The Difference Between Thinking and Knowing
Memorization doesn't deserve its bad name.
12:00 AM, May 30, 2002 • By CLAUDIA WINKLER
A RECENT PIECE in Newsweek prompts an editor to reflect on that subversive phrase "rote memorization."
Reporter Paul Mooney uses the term--correctly, for once--in his story on the revival of Confucian education in China. Five-year-olds, it seems, are being taught to recite the Confucian classics by heart. Explains an official at the National Studies School in Beijing, "They don't necessarily understand what they're reciting. But gradually it will have an impact on their thinking." Critics, writes Mooney, complain that China's schools already suffer from "too much rote memorization, not too little."
To learn "by rote," according to Webster's dictionary, is to learn "by memory alone, without understanding or thought." That would appear to be exactly what the Beijing school has in mind: Plant precepts in small children's heads, and you'll shape their thinking and their actions as they grow.
But not all memorization is learning by rote. To commit something to memory isn't necessarily to learn it "without understanding or thought." As anyone knows who's tried it, retaining facts is much easier when you see how they fit into a larger picture that makes sense.

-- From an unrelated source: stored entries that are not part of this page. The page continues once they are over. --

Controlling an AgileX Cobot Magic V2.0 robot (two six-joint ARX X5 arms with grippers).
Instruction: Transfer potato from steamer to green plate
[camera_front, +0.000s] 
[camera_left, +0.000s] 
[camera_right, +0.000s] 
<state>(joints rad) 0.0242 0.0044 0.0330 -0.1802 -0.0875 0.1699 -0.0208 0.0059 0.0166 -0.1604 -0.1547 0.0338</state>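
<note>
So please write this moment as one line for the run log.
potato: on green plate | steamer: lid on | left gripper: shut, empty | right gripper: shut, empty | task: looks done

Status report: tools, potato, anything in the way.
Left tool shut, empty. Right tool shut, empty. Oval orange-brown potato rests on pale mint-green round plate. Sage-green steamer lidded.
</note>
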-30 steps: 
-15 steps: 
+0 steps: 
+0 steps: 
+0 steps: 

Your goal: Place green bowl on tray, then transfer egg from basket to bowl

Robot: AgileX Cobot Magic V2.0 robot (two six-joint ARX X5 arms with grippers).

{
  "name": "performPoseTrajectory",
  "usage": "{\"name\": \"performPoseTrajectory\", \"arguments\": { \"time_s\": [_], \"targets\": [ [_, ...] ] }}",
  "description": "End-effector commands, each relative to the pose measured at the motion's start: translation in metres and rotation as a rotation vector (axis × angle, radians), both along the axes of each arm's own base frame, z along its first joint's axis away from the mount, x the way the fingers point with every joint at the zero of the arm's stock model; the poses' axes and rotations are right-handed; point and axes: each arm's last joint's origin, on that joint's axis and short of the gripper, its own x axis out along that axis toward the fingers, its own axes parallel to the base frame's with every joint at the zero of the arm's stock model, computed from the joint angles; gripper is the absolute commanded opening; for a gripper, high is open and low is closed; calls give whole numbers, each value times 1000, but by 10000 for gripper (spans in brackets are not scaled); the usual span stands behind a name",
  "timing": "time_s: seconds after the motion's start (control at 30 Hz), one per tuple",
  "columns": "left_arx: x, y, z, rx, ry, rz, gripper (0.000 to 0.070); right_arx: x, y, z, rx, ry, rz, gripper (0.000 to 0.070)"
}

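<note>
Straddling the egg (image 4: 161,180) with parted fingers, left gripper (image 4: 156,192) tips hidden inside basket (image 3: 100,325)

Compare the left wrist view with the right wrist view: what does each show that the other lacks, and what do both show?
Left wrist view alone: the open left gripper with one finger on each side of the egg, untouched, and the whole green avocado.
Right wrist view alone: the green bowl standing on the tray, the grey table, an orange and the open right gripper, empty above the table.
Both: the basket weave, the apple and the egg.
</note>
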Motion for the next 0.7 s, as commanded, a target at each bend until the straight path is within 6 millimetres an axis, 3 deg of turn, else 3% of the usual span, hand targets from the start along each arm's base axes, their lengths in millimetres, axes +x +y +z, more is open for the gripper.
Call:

Yet in a subtle bit of linguistic sleight of hand, the pejorative term "rote memorization" is commonly used as synonymous with memorization tout court. It's almost always contrasted with comprehension and critical thinking--as if knowing things and thinking about things were mutually exclusive.
Thus, to cite an altogether commonplace example, an article praising a new schoolbook on local history, in the Queens edition of Newsday, notes, "Activities in the booklet draw on an array of skills, stressing thinking and analysis over rote memorization of facts."
One can't help wondering what it is the children are to analyze--what exactly they are to think about--if their starting point is not to be a command of the specifics recounted in the book.
This conflation of mindless, blab-school, learning-by-rote with the necessary, if sometimes painful, committing of information to memory has a sordid effect: to dress up ignorance as superior thoughtfulness. Implicitly, it disparages the intake of knowledge--once the very essence of classroom learning--as an activity fit only for drones.
I give the last, depressing word to Kay Hymowitz, a seasoned critic of American child-rearing and the author of Ready Or Not: What Happens When We Treat Children as Small Adults. In her review in the June issue of Commentary of two new books about high schools, she's clearly talking about an educational scene where facts are out and analysis is in when she asks:
"Why, then, do so many middle-class Americans now act as if education is nothing more than a 'game'? . . . Along with any serious commitment to subjects like English and history, the idea of education as a way to sharpen mental discipline, to cultivate higher cultural interests, or to teach civic principles has simply disappeared."
Claudia Winkler is a managing editor at The Weekly Standard.